Although there's only so much content you can binge watch in two days..

But I'll be honest - for those of us who actually pay for Netflix every month, it feels a lot like rubbing salt on a wound.

And I don't mean those of you who piggyback on Netflix subscriptions of other kind souls.

I mean people like myself who shell out quite a bit every month. In return for what? Garbage content? Yep, that's exactly what I feel like I'm paying for.

Guys, I pay INR 649 every month.. Which, just for some perspective, is almost double of what I would pay if I were to get an old-school DTH connection.

If I were to get a DTH connection, at least Romedy Now would keep me entertained with new rom-coms every once in a while. Which would still be better than Netflix India throwing high production but low quality content at me.

Lately, it feels like Netflix India has run out of original ideas.

Recently, they released the trailer of Bhaag Beanie Bhaag starring Swara Bhasker as a struggling female stand-up comic with a jerk of a husband. As much as I adore Swara, I'm not too excited about a show that feels so much like a desi version of The Marvelous Mrs. Maisel.

They have another trashy reality show in the pipeline called Fabulous Lives of Bollywood Wives. Which also feels like its inspired from its (possibly) American counterpart The Real Housewives. I'm pretty sure Fabulous Lives of Bollywood Wives will do really well. Just like Indian Matchmaking, which had the Netflix India team working alongside the US team, did well.

But when it comes to Netflix India, it's hard to distinguish between content that's meant to be trashy and content that's not meant to be trashy but ends up being trashy anyway... You know what I mean?

Netflix India's list of disappointments is a (painfully) looooooooong one.

It’s like a toxic relationship, where you keep going back in hope of things changing for the better but nothing really does.

Recently, Anurag Basu's Ludo (starring Pankaj Tripathi, Abhishek Bachchan, Sanya Malhotra, Aditya Roy Kapur) was quite disappointing. So was the Manoj Bajpayee-starrer Mrs Serial Killer which released in May. Netflix India keeps attracting us with these big names, only to disappoint each time.

A while ago, Netflix India partnered with Shah Rukh Khan’s Red Chillies Entertainment, to give us three (what turned out to be) massive flops - Bard of Blood in 2019, and Betaal and Class of '83 more recently. All three of them tanked.

Even Karan Johar's What The Love!, another Netflix India production, (which had a very Queer Eye vibe) failed to make an impact.

It seems like Netflix India has all the right contacts but they're messing up somewhere in the kind of stories that they pick.

Just think about it. Imtiaz Ali's She, Kiara Advani-starrer Guilty which was KJo's official foray into the digital world with Dharmatic, Ginny Weds Sunny which stars Vikrant Massey and Yami Gautam.. these are all known Bollywood personalities. Some more than the other, but enough to pull a crowd that's stuck at home during a pandemic. And yet, how they disappoint.

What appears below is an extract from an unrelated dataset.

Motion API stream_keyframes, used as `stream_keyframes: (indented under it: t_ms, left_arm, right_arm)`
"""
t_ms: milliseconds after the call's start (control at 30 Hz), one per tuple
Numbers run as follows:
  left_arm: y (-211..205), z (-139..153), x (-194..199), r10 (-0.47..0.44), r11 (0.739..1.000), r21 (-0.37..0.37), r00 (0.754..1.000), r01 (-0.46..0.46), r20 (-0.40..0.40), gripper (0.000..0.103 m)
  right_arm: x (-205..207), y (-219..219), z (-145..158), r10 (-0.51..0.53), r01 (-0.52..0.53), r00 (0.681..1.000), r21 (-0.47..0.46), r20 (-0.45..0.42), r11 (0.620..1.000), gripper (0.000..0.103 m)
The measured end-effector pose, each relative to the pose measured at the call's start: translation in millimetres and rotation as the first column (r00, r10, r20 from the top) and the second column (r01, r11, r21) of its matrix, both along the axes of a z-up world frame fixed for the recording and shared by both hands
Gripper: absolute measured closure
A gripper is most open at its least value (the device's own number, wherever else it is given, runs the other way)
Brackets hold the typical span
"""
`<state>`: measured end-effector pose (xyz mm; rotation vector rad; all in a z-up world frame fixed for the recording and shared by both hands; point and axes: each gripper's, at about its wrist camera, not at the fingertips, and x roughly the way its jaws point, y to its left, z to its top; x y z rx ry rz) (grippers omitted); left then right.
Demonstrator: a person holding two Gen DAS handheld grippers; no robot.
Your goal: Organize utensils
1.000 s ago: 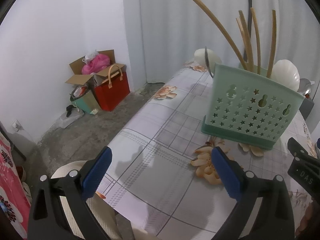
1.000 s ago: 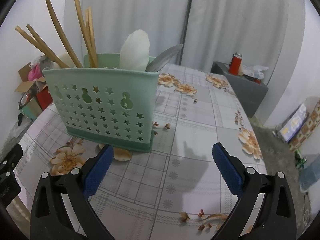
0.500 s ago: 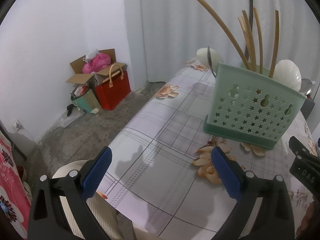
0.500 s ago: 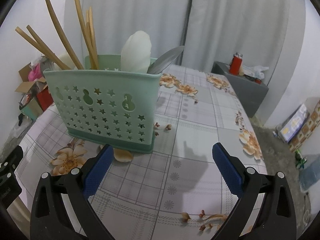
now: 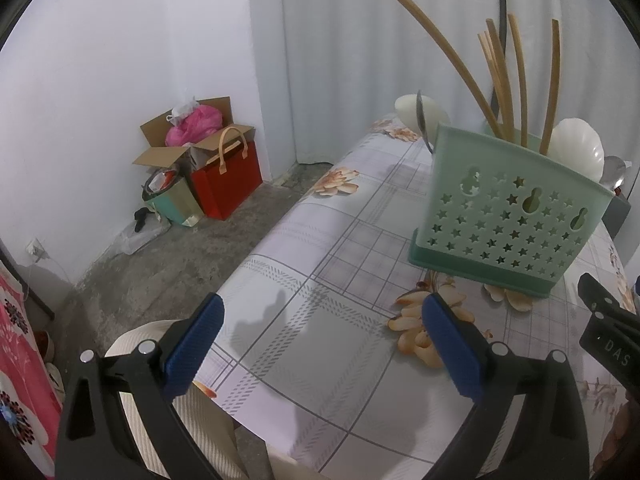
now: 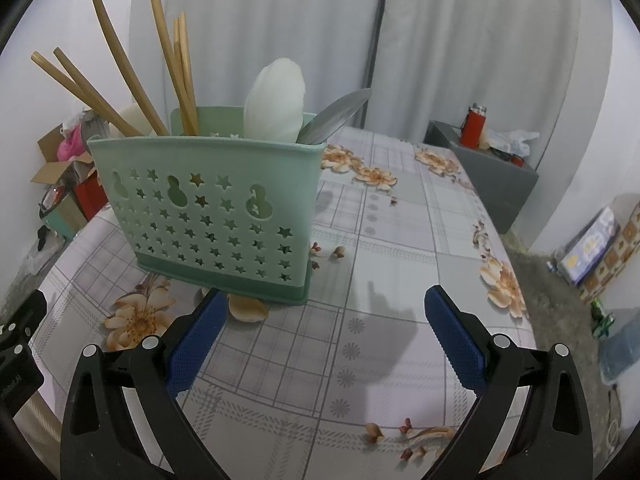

Sure, once in a while Netflix India will throw in a few good ones into the mix. Even though Bad Boy Billionaires originally wasn't a Netflix India production, the Indian team did take over at some point. And I have to give them credit because I really enjoyed the docu-series. Masaba Masaba was a refreshing watch. Choked: Paisa Bolta Hai, Bulbbul, Raat Akeli Hai, Serious Men were also well-received. But none of these were good enough to make someone look forward to Netflix India originals the way we one does to Amazon Prime Video originals.

Personally, I keep my Netflix subscription alive because firstly, I can afford to and secondly, what if I suddenly want to binge-watch Gossip Girl?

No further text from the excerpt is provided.